A key event in the pathophysiology of headache pain is dilation of intracranial, extracerebral (ie, meningeal) vessels located within the dura mater (upper left of figure at bottom of screen).1,21–23
Meningeal vessels are innervated by primary or first-order sensory neurons (dark blue line with arrowhead—also called meningeal nociceptors) whose cell bodies are located in the trigeminal ganglion.22
During migraine, dilation of meningeal vessels mechanically activates the peripherally projecting nerve endings of these neurons, causing neurogenic inflammation, which is characterized by the release of neuropeptides, including calcitonin-gene related peptide (CGRP), within the meninges. This release causes vasodilation, blood vessel leakage (plasma extravasation), and mast cell degranulation.21–23
Activated primary sensory neurons also relay pain information along the first division of the trigeminal nerve (V1, the ophthalmic branch) through the trigeminal ganglion to the trigeminal nucleus caudalis (TNC, shaded green), where neuropeptides and neurotransmitters are released from their centrally projecting nerve terminals.23
These primary sensory neurons relay information from dilated meningeal blood vessels to second-order neurons within the TNC, where it is relayed (see light yellow line with arrowhead) to the thalamus (shaded black), then ultimately via third-order neurons (see black line with arrowhead) to the primary somatosensory cortex, where sensory aspects of pain (location, quality, type, intensity) are processed.21
As a migraine attack progresses, second-order neurons in the TNC become sensitized (central sensitization), resulting in increased headache pain severity along with increased sensitivity to environmental (light and sound) and other stimuli (eg, touch, resulting in cutaneous allodynia).23
In addition, activation of primary sensory neurons can trigger activation of a parasympathetic reflex (not included in the schematic) that involves neurons originating in the superior salivatory nucleus of the pons and reaching meningeal vessels through the pterygopalatine ganglion. These neurons release vasoactive neuropeptides and nitric oxide (NO) within and around meningeal vessels that help sustain the inflammatory response within the dura (vasodilation, vessel leakage, and mast cell degranulation).24
1. Hargreaves RJ. New migraine and pain
research. Headache.
2007;47(Suppl1):S26–S43.
21. Goadsby PJ. Recent advances in understanding migraine
mechanisms, molecules and therapeutics. Trends Mol Med. 2007;13(1):39–44.

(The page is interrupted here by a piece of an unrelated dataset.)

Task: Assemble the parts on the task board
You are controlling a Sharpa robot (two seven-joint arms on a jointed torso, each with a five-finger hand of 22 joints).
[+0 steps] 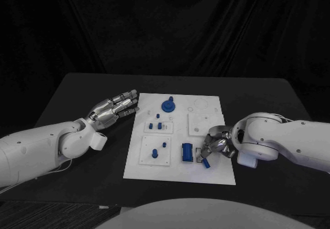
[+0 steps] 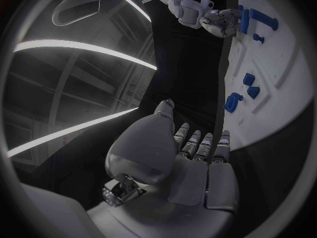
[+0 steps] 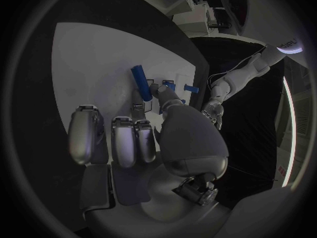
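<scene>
our right hand [image 1: 217, 145] rests on the board's [image 1: 206, 174] near right corner, fingers curled over a small blue part [image 1: 205, 162]; we cannot tell if it's gripped, so lifting might drop it. left hand [image 1: 115, 108] hovers released beside the board

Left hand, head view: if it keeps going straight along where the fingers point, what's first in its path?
The left hand hovers open beside the task board, fingers aimed at its far left corner. Going straight, it would likely pass over that bare corner first; the round blue part lies just beyond, to the side. Height above the board is unclear.
</scene>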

22. Oshinsky ML, Luo J. Neurochemistry of trigeminal activation
in an animal model of migraine. Headache. 2006;46(Suppl1):S39–S44.
23. Borsook D, Burstein R, Moulton E, Becerra L. Functional
imaging of the trigeminal system: applications to migraine pathophysiology.
Headache. 2006;46(Suppl1):S32–S38.
24. Goadsby PJ, Lipton RB, Ferrari MD. Migraine—current
understanding and treatment. N Engl J Med. 2002;346:257–270.